** DATA FOR THE TASK **
- Opening Delimiter -
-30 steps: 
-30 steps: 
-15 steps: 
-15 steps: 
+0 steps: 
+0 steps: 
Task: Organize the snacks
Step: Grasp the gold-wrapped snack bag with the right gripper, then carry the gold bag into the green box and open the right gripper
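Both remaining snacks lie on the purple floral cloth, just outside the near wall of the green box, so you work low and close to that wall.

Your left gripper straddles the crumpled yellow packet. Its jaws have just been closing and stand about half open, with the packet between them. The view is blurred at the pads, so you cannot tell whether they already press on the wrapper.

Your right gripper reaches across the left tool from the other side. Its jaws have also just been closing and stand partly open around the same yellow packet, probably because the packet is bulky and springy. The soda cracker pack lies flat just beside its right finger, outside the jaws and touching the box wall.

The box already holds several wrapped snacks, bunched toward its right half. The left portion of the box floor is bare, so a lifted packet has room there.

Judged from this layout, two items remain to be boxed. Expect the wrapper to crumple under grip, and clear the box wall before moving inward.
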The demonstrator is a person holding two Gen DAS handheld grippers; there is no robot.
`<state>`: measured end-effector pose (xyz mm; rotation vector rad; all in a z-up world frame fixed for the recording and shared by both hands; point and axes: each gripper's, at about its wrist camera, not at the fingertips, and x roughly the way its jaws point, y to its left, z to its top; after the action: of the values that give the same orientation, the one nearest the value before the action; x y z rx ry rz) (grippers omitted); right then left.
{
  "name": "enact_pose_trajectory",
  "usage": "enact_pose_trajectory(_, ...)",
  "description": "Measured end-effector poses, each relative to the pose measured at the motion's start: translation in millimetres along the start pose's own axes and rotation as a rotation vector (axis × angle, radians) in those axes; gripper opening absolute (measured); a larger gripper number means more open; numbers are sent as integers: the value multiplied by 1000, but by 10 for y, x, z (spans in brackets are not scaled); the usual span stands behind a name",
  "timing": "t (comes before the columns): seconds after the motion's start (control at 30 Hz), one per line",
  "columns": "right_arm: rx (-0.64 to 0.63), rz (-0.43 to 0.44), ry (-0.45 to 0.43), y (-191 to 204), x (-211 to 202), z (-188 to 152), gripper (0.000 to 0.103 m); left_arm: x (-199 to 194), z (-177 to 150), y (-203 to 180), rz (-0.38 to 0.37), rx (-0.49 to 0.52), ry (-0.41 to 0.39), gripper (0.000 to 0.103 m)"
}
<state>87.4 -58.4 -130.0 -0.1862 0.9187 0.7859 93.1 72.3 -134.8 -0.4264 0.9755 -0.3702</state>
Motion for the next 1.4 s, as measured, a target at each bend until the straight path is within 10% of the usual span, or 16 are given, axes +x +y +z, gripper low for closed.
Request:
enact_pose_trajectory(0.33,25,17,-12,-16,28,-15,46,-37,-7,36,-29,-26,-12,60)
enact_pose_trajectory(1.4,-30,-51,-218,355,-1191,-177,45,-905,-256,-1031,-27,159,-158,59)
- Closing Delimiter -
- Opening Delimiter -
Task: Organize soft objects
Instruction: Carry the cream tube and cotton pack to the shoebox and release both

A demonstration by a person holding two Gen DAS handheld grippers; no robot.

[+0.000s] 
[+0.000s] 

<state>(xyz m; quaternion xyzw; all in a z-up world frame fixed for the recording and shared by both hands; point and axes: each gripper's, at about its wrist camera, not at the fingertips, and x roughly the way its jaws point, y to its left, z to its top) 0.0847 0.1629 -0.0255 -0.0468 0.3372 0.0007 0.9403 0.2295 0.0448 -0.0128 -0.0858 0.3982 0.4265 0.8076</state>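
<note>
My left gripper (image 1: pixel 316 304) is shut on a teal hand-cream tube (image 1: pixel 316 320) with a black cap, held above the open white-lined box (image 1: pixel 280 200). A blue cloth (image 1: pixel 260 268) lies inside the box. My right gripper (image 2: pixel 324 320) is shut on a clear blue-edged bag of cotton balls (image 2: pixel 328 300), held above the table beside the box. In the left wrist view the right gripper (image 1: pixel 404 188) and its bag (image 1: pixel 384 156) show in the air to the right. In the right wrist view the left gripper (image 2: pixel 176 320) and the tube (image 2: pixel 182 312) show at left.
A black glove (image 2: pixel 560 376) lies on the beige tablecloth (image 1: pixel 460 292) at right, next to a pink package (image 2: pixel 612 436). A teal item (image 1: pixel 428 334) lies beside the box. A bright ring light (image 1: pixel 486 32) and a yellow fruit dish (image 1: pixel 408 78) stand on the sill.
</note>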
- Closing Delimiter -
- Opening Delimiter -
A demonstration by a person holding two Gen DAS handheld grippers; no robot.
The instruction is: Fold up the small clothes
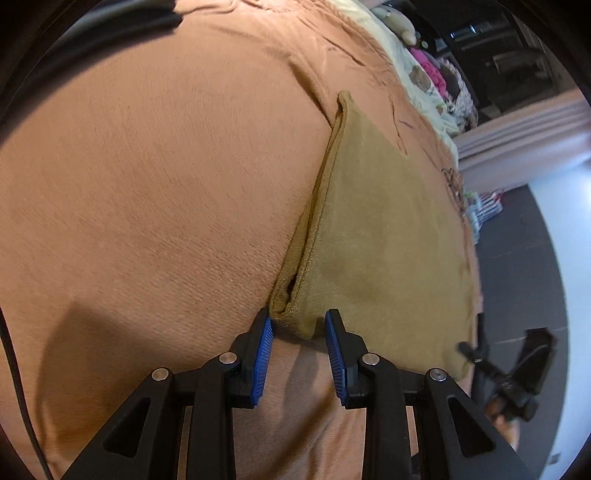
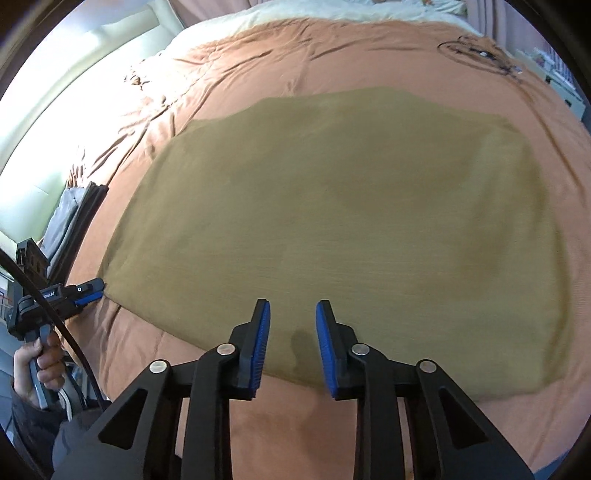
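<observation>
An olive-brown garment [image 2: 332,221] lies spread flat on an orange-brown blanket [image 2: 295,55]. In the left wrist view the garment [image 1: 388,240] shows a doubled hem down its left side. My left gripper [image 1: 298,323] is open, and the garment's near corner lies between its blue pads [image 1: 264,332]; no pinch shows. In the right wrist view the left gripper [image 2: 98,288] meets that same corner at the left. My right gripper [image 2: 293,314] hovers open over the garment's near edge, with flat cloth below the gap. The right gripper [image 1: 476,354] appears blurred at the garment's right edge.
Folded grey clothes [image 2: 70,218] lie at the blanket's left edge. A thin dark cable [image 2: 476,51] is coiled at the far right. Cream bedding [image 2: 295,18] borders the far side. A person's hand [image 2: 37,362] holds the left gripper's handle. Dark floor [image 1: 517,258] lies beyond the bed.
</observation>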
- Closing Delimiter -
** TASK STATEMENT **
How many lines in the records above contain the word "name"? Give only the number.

** WRITTEN RESPONSE **
2